The results speak for themselves. In a randomized controlled trial, Riess and her colleagues tested their neuroscience-informed curriculum in a population of resident physicians at Mass General, and found that the physicians who were randomized to empathy training had a statistically significant rise in positive patient ratings of physician compassion.323
Riess’ results are actually consistent with what the vast majority of studies have found. One meta-analysis addressed the question: Can people (in general) be trained to be more compassionate?346 They examined 18 randomized controlled trials of compassion training programs in heterogeneous types of trainees (more than a thousand people in total). They found that compassion training programs are effective overall, and that the calculated effect size of all trials combined was in a range that, statistically speaking, is considered to be a substantial effect.
In 80 percent of the most scientifically rigorous published studies, compassion training successfully increased physician compassion.
Another meta-analysis conducted by researchers from the Children’s Hospital of Philadelphia focused specifically on compassion training for physicians.347 What they found is that in 80 percent of the most scientifically rigorous published studies, compassion training successfully increased physician compassion.

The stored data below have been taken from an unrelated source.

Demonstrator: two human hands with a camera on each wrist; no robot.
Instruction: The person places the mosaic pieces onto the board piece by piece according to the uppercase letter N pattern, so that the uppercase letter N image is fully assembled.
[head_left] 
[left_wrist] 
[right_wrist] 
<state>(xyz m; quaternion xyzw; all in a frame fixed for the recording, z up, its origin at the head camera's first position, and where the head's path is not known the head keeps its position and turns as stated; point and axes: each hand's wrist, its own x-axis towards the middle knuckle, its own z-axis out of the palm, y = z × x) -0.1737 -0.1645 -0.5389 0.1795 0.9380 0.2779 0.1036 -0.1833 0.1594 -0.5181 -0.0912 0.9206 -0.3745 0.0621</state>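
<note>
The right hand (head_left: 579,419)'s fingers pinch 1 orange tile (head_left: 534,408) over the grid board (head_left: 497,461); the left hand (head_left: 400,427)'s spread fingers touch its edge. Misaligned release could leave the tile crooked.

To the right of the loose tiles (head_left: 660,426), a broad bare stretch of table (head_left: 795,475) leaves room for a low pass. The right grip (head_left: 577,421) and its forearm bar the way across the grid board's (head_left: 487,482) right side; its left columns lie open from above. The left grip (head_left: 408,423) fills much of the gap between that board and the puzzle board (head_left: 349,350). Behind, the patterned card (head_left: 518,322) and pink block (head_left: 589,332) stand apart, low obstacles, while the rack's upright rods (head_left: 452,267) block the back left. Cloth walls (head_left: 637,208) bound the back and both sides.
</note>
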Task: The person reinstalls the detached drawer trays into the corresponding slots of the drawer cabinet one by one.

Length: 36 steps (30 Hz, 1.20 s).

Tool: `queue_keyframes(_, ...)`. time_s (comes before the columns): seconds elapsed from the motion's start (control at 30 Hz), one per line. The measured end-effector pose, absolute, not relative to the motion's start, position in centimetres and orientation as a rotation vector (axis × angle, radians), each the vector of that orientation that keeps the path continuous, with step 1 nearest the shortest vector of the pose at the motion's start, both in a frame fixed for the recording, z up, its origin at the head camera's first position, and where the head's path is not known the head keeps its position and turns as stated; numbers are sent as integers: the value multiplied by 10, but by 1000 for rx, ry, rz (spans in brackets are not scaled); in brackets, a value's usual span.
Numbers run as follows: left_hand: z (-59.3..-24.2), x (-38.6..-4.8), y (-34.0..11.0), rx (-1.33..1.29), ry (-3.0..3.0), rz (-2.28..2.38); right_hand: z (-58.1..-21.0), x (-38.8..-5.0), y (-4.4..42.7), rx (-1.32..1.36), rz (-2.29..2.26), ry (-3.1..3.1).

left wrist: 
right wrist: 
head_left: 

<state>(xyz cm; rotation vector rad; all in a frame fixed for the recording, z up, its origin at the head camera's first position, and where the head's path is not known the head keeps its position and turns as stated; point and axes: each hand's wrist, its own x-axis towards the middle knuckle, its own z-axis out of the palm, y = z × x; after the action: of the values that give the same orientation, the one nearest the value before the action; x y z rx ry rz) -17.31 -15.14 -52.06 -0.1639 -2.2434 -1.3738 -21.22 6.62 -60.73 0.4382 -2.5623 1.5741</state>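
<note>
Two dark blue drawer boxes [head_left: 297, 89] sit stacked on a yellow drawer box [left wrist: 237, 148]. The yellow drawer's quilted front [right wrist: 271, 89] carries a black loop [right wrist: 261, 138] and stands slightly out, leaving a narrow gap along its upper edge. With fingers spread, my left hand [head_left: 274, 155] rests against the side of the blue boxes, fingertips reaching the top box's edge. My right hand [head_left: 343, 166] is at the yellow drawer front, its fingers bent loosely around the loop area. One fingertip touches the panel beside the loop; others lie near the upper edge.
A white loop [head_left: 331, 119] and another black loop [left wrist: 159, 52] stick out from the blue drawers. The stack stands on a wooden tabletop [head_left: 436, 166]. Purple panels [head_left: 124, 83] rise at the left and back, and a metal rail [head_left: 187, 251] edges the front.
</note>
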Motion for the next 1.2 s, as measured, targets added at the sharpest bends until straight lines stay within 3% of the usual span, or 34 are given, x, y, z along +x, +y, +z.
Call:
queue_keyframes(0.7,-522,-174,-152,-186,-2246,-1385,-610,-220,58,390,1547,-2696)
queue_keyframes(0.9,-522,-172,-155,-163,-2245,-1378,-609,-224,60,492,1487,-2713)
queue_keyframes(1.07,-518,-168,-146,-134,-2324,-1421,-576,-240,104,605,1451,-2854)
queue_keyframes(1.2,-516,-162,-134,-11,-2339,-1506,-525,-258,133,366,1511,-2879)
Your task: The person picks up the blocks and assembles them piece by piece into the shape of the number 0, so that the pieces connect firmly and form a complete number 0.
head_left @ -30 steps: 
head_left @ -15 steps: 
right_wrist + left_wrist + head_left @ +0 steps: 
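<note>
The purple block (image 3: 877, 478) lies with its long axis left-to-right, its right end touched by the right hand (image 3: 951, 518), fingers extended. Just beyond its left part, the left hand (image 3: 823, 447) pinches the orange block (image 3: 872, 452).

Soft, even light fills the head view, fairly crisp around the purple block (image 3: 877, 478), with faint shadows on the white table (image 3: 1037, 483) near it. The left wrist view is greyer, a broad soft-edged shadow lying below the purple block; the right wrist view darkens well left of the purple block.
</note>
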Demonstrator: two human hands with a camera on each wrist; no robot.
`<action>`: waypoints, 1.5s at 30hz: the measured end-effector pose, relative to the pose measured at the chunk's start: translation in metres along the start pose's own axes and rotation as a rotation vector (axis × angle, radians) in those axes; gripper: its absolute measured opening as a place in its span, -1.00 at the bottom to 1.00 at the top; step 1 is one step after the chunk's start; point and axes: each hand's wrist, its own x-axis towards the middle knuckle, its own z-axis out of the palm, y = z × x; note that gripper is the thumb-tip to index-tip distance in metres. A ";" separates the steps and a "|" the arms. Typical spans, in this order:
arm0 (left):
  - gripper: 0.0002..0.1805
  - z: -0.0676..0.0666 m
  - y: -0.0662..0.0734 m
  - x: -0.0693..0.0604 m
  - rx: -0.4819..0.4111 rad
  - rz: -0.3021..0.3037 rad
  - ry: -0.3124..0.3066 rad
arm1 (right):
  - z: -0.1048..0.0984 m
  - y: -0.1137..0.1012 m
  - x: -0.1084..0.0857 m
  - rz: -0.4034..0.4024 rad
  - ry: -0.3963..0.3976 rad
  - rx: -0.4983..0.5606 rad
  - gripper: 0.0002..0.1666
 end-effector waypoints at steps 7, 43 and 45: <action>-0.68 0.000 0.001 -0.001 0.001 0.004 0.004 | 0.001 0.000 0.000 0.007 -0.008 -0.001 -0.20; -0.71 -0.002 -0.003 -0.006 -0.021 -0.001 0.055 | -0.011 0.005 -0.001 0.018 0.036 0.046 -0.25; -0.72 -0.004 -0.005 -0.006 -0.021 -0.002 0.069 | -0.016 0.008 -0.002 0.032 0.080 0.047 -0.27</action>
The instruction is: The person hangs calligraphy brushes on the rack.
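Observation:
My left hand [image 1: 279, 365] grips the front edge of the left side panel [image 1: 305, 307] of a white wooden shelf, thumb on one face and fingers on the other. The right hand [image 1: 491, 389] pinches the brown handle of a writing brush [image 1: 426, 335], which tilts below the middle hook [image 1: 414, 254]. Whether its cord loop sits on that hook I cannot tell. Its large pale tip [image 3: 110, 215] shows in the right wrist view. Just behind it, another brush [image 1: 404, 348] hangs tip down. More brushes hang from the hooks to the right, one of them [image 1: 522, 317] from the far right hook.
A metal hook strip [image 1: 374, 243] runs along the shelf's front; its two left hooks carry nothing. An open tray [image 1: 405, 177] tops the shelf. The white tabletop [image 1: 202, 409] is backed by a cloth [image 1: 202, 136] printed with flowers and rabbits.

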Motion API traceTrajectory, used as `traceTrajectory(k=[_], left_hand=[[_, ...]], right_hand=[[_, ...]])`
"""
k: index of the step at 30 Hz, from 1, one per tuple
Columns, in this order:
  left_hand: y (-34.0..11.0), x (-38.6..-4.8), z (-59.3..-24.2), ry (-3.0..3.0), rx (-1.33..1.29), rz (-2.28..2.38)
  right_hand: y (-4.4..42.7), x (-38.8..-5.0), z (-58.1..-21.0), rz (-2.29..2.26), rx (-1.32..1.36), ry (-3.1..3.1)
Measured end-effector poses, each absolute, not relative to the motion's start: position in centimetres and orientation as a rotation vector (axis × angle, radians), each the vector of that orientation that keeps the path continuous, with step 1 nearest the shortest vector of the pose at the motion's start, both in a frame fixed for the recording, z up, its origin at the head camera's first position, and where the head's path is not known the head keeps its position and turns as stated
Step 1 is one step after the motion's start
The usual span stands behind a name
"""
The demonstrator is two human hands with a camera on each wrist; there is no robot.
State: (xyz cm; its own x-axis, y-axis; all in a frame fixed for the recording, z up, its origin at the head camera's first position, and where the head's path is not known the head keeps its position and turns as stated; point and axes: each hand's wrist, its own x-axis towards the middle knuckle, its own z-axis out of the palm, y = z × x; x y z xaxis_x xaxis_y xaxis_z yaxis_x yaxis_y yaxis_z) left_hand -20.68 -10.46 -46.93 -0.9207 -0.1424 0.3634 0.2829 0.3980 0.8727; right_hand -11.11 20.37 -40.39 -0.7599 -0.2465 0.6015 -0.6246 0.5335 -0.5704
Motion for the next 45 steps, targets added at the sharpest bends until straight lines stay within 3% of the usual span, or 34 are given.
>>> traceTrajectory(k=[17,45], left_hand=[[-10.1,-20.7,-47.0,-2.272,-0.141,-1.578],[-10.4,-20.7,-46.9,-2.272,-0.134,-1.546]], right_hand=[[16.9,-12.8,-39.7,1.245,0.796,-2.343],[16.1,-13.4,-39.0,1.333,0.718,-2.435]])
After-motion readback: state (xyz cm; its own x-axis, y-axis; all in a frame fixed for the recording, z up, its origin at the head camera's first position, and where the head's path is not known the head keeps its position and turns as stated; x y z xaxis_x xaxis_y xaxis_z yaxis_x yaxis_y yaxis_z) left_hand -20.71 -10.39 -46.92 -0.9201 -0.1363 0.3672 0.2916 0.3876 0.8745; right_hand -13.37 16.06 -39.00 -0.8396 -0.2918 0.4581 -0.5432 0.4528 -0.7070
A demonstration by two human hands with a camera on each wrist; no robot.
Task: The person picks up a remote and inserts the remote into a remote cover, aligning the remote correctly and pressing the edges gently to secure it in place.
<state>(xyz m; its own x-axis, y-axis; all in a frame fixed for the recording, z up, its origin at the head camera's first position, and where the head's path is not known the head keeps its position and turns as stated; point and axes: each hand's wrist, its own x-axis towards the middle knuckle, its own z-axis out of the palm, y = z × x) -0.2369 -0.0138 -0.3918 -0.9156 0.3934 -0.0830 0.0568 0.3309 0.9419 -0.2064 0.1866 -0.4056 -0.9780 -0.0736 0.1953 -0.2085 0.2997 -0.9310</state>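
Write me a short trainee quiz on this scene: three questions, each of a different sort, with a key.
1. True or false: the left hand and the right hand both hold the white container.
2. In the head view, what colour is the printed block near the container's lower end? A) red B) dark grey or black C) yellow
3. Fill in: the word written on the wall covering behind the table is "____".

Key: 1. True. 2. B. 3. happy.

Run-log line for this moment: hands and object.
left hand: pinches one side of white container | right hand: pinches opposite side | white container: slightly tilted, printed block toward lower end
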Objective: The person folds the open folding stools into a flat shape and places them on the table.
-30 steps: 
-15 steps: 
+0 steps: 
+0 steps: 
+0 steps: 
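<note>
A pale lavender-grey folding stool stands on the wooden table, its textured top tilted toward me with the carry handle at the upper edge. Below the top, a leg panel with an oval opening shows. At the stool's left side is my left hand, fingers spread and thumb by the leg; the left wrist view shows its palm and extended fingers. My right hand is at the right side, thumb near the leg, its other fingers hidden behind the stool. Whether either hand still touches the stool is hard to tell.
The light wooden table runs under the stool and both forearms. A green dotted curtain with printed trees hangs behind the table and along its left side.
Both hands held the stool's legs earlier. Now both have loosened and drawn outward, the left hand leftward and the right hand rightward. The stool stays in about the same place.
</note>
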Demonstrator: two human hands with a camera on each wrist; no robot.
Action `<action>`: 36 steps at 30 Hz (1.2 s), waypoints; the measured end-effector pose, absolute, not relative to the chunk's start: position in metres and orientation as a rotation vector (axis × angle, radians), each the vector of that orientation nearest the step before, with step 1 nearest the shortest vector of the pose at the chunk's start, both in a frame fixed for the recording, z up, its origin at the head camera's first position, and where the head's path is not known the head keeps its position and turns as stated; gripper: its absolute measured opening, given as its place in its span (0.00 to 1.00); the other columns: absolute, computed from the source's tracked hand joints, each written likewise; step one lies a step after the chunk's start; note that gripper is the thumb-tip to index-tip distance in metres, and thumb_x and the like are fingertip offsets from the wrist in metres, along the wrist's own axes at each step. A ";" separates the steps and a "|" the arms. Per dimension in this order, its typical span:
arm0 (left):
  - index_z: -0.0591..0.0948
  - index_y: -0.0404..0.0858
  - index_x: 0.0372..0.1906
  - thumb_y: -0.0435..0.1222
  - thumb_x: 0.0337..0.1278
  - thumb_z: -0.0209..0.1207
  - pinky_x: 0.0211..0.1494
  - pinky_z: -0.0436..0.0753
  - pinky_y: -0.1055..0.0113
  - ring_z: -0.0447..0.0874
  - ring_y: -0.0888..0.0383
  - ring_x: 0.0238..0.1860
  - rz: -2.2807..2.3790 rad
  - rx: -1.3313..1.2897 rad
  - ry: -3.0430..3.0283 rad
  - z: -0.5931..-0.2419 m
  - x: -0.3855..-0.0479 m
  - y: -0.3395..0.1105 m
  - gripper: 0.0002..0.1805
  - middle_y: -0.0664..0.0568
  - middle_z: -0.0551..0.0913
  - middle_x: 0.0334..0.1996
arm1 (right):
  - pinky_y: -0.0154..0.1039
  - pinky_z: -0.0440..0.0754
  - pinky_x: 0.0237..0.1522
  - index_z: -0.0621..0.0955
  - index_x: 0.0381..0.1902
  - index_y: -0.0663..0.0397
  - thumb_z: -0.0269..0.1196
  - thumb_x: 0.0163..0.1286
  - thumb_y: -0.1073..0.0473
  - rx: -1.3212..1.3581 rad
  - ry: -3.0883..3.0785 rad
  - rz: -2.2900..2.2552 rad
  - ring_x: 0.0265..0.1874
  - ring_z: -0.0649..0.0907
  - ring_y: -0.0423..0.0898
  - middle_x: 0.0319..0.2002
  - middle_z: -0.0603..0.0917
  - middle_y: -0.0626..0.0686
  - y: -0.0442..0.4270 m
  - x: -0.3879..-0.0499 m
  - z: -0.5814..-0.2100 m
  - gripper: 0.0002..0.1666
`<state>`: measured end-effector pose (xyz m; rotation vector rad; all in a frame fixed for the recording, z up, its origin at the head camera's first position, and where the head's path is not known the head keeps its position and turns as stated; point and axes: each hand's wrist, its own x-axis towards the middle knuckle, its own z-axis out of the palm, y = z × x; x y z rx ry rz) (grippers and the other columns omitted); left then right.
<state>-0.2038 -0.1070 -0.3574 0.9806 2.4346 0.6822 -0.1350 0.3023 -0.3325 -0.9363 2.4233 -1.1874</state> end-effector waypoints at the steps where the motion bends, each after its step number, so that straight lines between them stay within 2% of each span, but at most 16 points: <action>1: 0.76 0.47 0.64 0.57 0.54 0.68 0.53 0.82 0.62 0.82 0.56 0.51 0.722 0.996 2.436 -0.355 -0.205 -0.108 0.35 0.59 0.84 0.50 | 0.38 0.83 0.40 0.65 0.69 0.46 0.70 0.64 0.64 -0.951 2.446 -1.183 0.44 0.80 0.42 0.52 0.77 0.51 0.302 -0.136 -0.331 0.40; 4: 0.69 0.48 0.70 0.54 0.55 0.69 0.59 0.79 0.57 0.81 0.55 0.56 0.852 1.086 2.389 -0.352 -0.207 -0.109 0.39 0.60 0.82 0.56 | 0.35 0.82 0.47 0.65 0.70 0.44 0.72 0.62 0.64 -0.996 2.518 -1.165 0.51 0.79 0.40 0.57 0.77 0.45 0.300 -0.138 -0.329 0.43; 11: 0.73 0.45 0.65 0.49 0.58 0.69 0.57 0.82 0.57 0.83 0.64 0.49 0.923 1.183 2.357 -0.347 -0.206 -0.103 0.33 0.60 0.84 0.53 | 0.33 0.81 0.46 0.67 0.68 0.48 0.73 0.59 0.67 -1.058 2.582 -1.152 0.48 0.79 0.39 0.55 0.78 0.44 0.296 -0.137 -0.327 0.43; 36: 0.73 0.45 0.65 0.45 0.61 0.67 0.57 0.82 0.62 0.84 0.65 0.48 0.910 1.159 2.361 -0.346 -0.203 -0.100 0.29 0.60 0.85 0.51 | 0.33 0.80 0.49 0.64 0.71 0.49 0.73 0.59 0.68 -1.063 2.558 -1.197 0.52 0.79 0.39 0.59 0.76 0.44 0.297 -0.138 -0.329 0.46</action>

Similar results have been found in meta-analyses of compassion training studies conducted in medical students.348, 349 Compassion training also appears to be effective in nurses and nursing students as well.350, 351, 352, 353
You will also recall from Chapter 8 the description of the randomized trial from Johns Hopkins and funded by the National Institutes of Health (NIH), demonstrating that training primary care physicians in “emotion handling” skills with an eight-hour training program was effective for improving compassionate communication by physicians…and without significantly lengthening the clinic visits.185
But taking the effects one step further is another study from Dr. Riess and her group at Mass General.35
4 Up to this point, the studies discussed above have provided evidence that compassionate behaviors can be learned by health care providers. But what are the effects of these training interventions on patients?
To answer this question, Riess and colleagues performed a meta-analysis of randomized controlled trials that systematically manipulated the patient-clinician relationship and tested the effects on patient outcomes. The interventions to augment relationships with patients included various methods of boosting human connection, for example, training in communication skills, recognition of emotional cues, increasing eye contact, sitting down (versus standing up), goal setting, shared decision-making, and avoiding interrupting the patient.
Interventions to improve the patient-clinician relationship are associated with better outcomes for patients.
The patient-oriented outcomes were either objective measures, like blood pressure, or validated subjective measures, such as pain scores. The researchers found that interventions to improve the patient-clinician relationship were associated with better outcomes for patients.
Not only that, but after pooling the data Riess and colleagues found that the size of the effect of the interventions was greater than the effects of aspirin in reducing the incidence of heart attack over five years or the influence of statins (cholesterol-lowering medications) on the five-year risk of an adverse cardiovascular event.354, 355
In other words, statistically speaking, interventions to augment the patient-clinician relationship have a greater effect on patients than some of the most common and well-known advances in clinical practice across all of medicine in the last half century! Those are striking findings.